Work instructions
A single number is the answer: the count of lines in these records with "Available" in them.
[[ Supplied records, beginning ]]
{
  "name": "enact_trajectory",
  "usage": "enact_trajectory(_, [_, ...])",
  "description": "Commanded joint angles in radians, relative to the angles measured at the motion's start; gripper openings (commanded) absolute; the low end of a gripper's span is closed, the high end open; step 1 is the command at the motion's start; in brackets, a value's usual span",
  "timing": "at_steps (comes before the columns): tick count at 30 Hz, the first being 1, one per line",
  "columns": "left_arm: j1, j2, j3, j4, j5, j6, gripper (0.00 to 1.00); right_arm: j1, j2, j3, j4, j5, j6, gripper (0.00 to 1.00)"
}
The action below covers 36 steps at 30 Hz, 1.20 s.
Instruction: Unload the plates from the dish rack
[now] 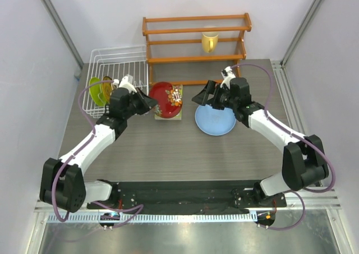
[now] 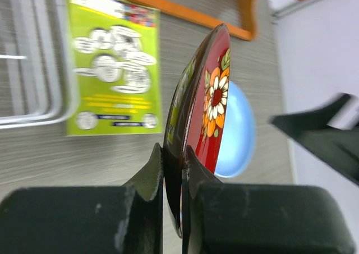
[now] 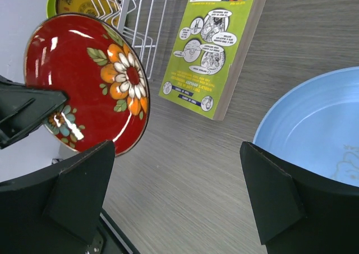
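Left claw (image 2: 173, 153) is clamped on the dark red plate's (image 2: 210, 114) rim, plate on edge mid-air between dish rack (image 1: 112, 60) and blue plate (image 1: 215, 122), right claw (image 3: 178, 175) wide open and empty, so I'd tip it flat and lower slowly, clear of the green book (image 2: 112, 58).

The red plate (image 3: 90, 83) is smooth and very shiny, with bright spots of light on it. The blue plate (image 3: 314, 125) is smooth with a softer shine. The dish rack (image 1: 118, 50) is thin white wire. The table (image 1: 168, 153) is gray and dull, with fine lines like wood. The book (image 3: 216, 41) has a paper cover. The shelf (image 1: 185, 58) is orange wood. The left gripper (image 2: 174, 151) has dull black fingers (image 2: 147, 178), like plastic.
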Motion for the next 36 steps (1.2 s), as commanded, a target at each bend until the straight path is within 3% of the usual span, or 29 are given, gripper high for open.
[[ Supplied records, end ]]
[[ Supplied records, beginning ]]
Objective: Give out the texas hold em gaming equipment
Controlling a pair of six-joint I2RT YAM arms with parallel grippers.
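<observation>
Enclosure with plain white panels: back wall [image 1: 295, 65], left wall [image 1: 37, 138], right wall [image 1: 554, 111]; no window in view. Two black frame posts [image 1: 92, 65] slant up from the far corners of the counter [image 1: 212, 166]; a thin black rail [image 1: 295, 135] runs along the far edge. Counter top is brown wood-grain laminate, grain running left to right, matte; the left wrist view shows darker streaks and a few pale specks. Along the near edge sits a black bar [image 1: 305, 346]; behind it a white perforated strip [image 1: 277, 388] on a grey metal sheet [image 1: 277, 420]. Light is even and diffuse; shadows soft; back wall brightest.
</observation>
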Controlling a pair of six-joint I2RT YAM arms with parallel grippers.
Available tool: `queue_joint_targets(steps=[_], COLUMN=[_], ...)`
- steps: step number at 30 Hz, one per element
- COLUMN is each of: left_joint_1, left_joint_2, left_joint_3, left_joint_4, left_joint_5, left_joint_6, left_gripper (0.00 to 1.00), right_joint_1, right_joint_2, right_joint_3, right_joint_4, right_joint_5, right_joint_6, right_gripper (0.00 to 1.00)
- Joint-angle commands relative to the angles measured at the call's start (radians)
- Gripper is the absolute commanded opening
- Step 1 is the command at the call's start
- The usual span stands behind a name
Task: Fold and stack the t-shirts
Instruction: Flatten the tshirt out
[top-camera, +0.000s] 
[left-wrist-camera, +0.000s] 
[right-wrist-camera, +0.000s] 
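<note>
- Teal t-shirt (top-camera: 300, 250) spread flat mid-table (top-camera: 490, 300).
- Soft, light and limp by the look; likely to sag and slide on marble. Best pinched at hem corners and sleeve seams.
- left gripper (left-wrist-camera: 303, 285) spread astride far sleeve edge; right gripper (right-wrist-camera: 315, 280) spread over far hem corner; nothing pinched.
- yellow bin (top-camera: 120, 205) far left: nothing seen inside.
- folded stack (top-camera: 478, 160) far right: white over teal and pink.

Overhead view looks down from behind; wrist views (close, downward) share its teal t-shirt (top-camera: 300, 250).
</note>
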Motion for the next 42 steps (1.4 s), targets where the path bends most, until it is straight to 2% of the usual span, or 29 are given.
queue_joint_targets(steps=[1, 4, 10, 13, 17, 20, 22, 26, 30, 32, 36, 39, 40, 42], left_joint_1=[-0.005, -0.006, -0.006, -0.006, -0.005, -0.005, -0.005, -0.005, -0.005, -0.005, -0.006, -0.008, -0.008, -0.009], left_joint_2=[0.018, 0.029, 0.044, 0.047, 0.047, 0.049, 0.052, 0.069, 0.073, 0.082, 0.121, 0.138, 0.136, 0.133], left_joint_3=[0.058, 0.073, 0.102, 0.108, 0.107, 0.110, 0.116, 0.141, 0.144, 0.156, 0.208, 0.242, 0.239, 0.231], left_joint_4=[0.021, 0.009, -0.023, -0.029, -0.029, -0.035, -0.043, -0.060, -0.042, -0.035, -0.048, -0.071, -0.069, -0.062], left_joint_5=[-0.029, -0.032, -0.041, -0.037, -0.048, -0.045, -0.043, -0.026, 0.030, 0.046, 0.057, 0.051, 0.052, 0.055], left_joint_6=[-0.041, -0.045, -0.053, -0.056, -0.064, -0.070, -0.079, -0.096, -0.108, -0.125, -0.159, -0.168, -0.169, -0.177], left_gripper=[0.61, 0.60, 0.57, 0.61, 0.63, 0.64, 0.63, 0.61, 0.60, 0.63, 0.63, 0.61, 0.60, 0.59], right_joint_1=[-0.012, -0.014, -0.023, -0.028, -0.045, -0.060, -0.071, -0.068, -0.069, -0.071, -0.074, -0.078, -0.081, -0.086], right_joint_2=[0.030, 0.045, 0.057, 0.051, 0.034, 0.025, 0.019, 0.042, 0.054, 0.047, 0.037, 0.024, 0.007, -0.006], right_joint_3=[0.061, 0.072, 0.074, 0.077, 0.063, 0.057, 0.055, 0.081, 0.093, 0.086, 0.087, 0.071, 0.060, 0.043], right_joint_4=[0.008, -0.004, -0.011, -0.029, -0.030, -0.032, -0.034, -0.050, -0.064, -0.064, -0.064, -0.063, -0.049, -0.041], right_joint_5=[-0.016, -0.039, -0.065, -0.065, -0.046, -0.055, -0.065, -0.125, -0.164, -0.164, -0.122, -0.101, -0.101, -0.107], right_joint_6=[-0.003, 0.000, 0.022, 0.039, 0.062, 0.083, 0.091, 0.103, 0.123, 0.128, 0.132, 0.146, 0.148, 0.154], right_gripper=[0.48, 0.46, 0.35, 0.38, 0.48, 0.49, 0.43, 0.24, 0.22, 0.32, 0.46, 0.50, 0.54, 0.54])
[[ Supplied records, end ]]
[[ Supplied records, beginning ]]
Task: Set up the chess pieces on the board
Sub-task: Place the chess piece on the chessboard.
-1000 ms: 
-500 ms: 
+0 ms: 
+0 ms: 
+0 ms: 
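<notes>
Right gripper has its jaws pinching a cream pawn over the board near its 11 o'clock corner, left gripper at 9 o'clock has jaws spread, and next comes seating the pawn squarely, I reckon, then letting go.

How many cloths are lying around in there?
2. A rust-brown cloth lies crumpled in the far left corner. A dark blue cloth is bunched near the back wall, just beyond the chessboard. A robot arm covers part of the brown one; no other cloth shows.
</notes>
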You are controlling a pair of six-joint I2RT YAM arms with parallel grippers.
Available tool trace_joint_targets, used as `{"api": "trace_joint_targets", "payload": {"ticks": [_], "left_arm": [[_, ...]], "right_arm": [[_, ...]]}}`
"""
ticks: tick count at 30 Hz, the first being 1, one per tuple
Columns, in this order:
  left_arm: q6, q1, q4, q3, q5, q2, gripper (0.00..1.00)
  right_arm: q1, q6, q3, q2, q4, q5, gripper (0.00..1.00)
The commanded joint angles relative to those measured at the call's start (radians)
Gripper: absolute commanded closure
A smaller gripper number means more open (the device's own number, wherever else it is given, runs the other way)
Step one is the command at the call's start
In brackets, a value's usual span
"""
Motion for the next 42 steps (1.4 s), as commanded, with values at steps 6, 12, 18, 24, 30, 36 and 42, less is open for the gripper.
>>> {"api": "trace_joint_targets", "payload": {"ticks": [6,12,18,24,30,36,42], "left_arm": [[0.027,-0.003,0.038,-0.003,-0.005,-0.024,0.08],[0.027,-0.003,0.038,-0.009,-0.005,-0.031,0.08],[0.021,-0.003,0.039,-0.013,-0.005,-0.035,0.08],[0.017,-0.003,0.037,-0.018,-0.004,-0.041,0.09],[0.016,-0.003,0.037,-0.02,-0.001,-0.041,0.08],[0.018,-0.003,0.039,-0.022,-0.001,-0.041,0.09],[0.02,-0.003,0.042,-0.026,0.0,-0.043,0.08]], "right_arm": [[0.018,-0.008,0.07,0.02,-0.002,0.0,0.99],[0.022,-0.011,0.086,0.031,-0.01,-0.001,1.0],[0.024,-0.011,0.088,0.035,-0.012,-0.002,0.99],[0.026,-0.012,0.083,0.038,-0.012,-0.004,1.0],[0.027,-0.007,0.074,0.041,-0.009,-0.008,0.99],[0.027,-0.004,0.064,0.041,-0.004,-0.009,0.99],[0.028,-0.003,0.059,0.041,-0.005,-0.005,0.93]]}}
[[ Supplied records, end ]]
Your response
2